Türkiye’de günümüz sanatının başlıca sorunlarından birisi, bu üretimin geniş kitle tarafından anlaşılmaması değil; çünkü bu modern sanatın doğduğu Batı Avrupa ülkelerinde de geniş ve tutucu kitle Matisse, Picasso ve Dali’de takılmış durumdalar. Sorun, aydınların ve akademisyenlerin görsel/nesnel sanat ürünlerinin kurduğu düşünsel düş ve eğretileme dünyasını ve bunları üretenlerin söylem ve duruşlarını anlamaya, okumaya ve kabul etmeye direnmeleridir; görsel sanat üretimini benimsemiyor ve desteklemiyorlar! Yaşamı modernist kurallarla sınırlanmış bir bilgiyle ve yalnız yazın, tiyatro ve sinema üstünden yorumlamaya devam ediyorlar. Burada Türkiye’deki sanat yapıtlarının değerli ve özgün olduğunu kanıtlamaya çalışmayacağım çünkü istenmese de bu üretim yarım yüzyıllık oluyor yakında…
Belleksizliğin ve direnişin karanlığında bekleyen ve birkaç yapıtı anımsatayım: Serhat Kiraz’ın 1988’de, Hareket Köşkü’nde gerçekleştirilen ‘Öncü Türk Sanatından Kesit No: 5’ adlı sergideki işi: Odanın iki duvarı üstü çizilerek sansür edilmiş Cumhuriyet gazeteleri ile kaplı; ortada 2 metre yüksekliğinde Cumhuriyet gazetesi destesini bir ‘işkence’ sıkıştırıyor.
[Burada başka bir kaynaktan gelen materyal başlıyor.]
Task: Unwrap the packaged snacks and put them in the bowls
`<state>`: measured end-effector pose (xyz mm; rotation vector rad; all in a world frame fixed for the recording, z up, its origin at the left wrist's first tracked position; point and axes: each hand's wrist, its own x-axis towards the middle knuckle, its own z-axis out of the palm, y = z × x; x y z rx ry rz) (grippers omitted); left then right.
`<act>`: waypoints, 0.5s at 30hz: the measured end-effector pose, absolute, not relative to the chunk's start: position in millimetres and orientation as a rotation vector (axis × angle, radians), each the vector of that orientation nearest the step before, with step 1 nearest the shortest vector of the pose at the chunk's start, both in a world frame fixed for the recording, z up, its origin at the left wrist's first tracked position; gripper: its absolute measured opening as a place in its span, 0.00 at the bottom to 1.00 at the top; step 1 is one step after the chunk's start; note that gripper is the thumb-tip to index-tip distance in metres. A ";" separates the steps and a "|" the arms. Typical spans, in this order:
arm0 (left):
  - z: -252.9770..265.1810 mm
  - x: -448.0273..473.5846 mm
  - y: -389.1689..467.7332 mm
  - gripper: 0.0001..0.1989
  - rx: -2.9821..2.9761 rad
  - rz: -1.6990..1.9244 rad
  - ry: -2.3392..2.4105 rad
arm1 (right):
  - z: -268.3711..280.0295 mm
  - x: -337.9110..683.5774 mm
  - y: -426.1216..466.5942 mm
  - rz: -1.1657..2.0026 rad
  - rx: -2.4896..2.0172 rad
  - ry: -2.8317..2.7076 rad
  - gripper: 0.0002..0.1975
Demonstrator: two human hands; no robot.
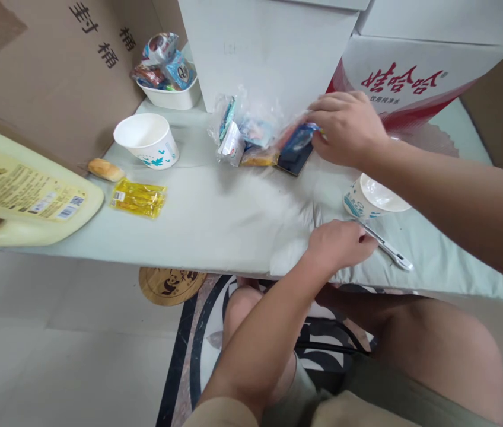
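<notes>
My right hand is at the back of the table, its fingers closed on a blue snack packet blurred by motion. Beside that packet are several plastic-wrapped snacks, among them a white packet and a yellow-orange one. Below them shows a dark flat object. My left hand rests near the front edge with curled fingers; what is inside them is hidden. Against its fingers lies a slim white-and-grey tool like a utility knife. A paper bowl stands behind, partly covered by my right forearm.
At left are another paper bowl, a bread roll, a yellow packet and a large pale-yellow jug. A white tub holds wrapped snacks. Cartons line the back. A round wooden stool top shows below the table.
</notes>
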<state>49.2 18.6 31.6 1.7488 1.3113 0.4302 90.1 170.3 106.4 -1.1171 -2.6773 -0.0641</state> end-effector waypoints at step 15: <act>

Bir duvarda yine sansür edilmiş gazete sayfaları üstüne elektrikli sandalyede oturan bir adam imgesi basılmış. Bu yapıtın başlığı ‘Günlerin İmgeleri, Bugünün İmgesi’. Yalnız Türkiye’nin siyasal-kültürel tarihi için anlamlı değil, aynı zamanda o dönemde uluslararası sanat ortamında geçerli olan yerleştirmeler bağlamında da önemli bir yapıttı…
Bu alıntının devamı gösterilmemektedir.